The “x factor” of life purpose
A team of scientists had been working for years to develop a life purpose machine.
Their idea was this: You step inside a chamber. A technician plays with the settings to give you exactly what you need in order to find and live your purpose to the fullest.
When you step out of the machine, you’re transformed forever. Whatever you were lacking before, you now have in spades. You’re able to conquer your obstacles, get paid to do what you love, create the life of your dreams.
Need more tenacity? The purpose machine rewires your brain to become the most tenacious son-of-a-gun on the planet.
Lacking in confidence? Push a few buttons and, voilà, you strut through life like a king.
Feeling undisciplined? The purpose machine turns you into a discipline machine.
After years of research and development, trial and error, there was one challenge they couldn’t figure out: the machine could only give people one attribute.
With impatient investors beating at their door, they had to take the machine to market as it was. Which meant they had to decide what one attribute to give people.
Since they couldn’t program the machine to personalize it for individual users, they had to determine which one attribute would have the greatest impact across the board for everyone.
They had to find the “x factor” of purpose, the ONE variable that would have the most significant impact on people’s ability to find and live their purpose.
The team debated for weeks. They consulted with psychologists, performance experts, and success gurus. They filled whiteboards with lists of common attributes of success: ambition, willpower, patience, integrity, passion, optimism, self-confidence, self-reliance, cooperation, gratitude, humility, responsibility, growth mindset, adaptability.
But they couldn’t come to an agreement. The best they could do was narrow down their list to twenty attributes.
With pressure mounting, they were desperate for an answer. Finally, one of their consultants suggested that they bring in a renowned purpose guru.

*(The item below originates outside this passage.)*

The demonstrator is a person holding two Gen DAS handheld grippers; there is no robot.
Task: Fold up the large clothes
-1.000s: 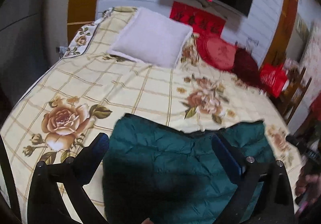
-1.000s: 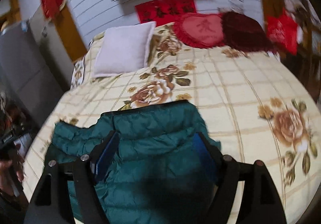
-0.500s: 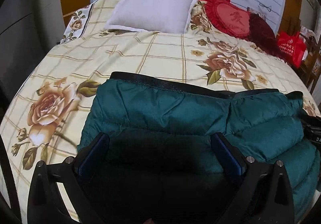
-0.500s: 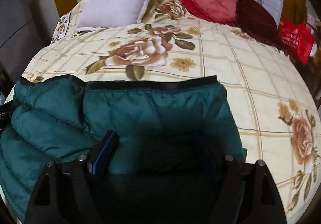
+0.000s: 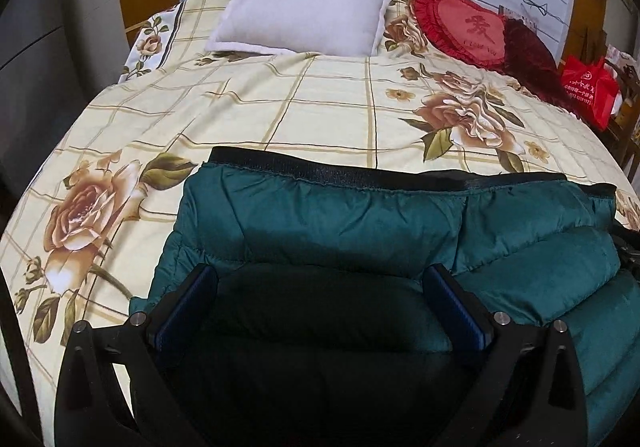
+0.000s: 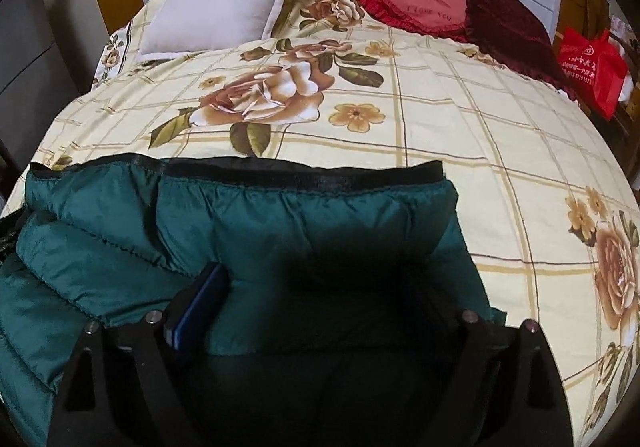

The guru was contacted, a meeting was arranged. The guru walked into the conference room and read all their notes on the whiteboards and their final list of twenty attributes.
After reading, he looked up and said, “No. None of these are right. You’re missing one that is more important than all of these put together.”
The team leader blurted out impatiently, “Okay, so what is it?”
“The x factor of purpose,” the guru declared, “is this: being comfortable with uncertainty. Study the lives of successful people and they all have the attributes you’ve listed. But the thing is, most unsuccessful people have most of these attributes as well. But they don’t have that x factor.”
He continued, “The number one thing that holds people back from living their purpose is that they only try things when they feel a sense of certainty. It’s why most people want secure jobs and few people are entrepreneurs.
“Purpose is an evolutionary process that can only unfold to the degree that you are willing to experiment and take risks. If you experiment long enough and consistently enough, you discover new insights and experience breakthroughs.
“Give people the ability to be comfortable in the face of uncertainty and they will experiment, try new things, take risks. And as they do so, their purpose will emerge.”
It’s just a parable, of course. But if it were true and I was the guru, that would be my answer.
As spiritual teacher Eckhart Tolle says,
“When you become comfortable with uncertainty, infinite possibilities open up in your life. It means fear is no longer a dominant factor in what you do and no longer prevents you from taking action to initiate change. The Roman philosopher Tacitus rightly observed that ‘the desire for safety stands against every great and noble enterprise.’ If uncertainty is unacceptable to you, it turns into fear. If it is perfectly acceptable, it turns into increased alivenesss, alertness, and creativity.”
When I started my first business in 2004, I had no idea how to do it. But within three months, I was earning more money in my business part time than I was in my full-time job. I quit my job and I’ve never had one since.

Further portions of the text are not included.